| What is needed |
Return the lines of the material below exactly, beginning with the line that has "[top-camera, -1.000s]" in it and finishing with the line that has "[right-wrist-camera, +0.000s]" in it. Leave all pictures aside.

| Data shown |
━━━━━━━━

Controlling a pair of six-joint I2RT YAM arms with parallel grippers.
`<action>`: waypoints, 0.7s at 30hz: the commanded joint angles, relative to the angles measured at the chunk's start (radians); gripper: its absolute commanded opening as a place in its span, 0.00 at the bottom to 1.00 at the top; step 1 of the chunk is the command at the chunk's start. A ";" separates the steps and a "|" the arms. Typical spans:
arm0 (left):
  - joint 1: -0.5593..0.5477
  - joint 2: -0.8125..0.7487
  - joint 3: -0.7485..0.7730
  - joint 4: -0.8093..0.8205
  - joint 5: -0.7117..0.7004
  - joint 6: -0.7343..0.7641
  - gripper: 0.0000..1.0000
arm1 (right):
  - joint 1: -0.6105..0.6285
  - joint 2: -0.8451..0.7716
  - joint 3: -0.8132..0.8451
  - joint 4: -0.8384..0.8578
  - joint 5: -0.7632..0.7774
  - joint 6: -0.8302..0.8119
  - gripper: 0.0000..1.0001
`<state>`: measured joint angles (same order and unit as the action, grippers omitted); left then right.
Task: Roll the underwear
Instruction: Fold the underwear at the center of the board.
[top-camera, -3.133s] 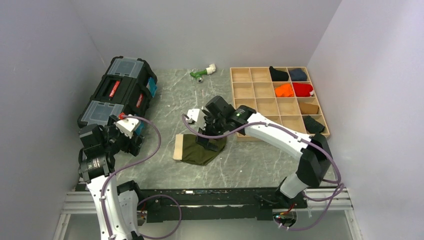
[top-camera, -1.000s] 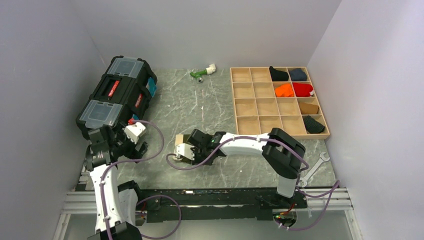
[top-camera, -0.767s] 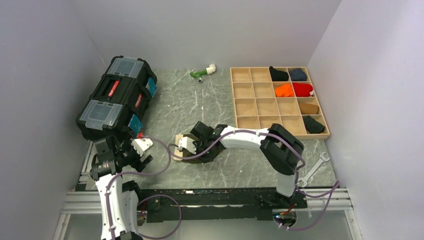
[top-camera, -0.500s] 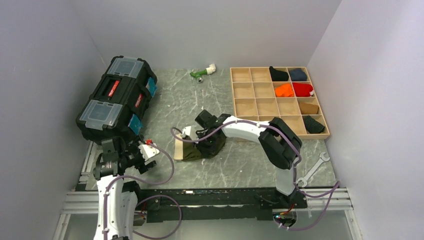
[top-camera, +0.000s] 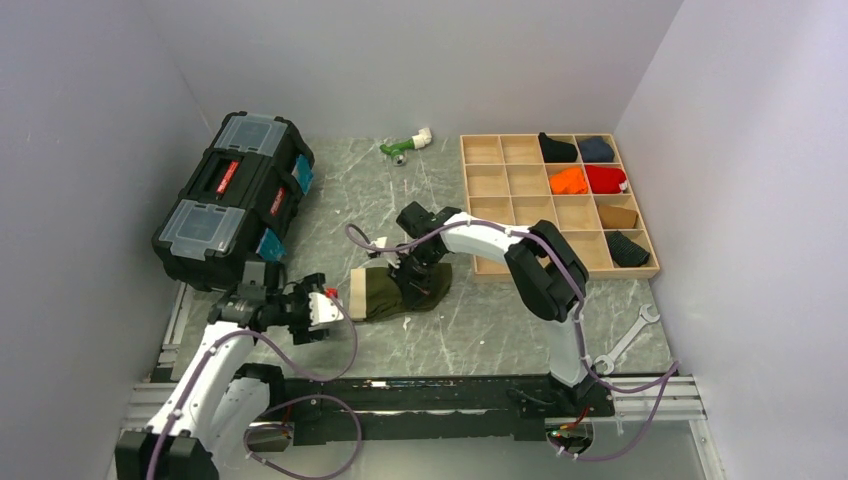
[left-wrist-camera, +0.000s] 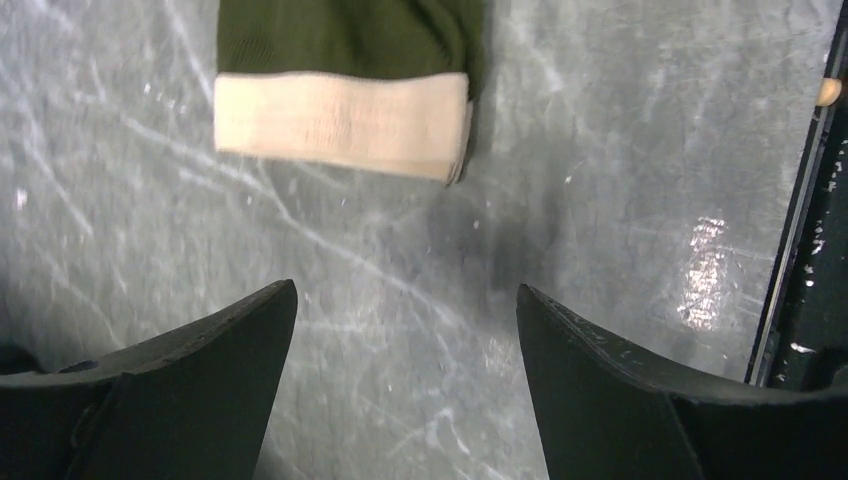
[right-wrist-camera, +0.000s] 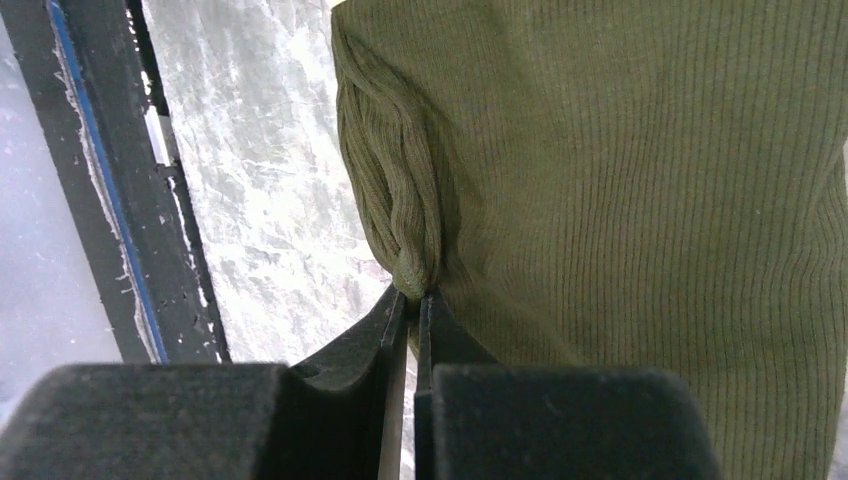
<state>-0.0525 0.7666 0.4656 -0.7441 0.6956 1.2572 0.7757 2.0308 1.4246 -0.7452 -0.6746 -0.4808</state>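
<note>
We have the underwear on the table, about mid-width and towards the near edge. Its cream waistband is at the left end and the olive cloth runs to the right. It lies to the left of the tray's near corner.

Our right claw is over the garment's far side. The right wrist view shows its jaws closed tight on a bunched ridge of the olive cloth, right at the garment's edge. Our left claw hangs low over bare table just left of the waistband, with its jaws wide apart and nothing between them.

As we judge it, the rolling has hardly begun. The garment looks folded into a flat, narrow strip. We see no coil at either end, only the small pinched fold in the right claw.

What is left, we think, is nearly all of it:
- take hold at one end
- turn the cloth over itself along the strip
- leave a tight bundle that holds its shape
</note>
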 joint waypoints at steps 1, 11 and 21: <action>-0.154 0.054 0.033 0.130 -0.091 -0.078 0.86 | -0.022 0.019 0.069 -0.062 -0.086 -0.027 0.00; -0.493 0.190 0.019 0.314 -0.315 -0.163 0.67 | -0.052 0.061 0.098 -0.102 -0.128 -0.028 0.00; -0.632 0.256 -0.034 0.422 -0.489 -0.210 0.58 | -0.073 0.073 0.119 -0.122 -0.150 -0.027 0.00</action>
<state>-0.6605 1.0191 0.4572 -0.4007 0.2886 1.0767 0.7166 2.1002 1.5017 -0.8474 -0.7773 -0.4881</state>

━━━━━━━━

| Final answer |
[top-camera, -1.000s] 
[top-camera, -0.767s] 
[top-camera, -0.500s] 
[top-camera, +0.000s] 
[left-wrist-camera, +0.000s] 
[right-wrist-camera, +0.000s] 

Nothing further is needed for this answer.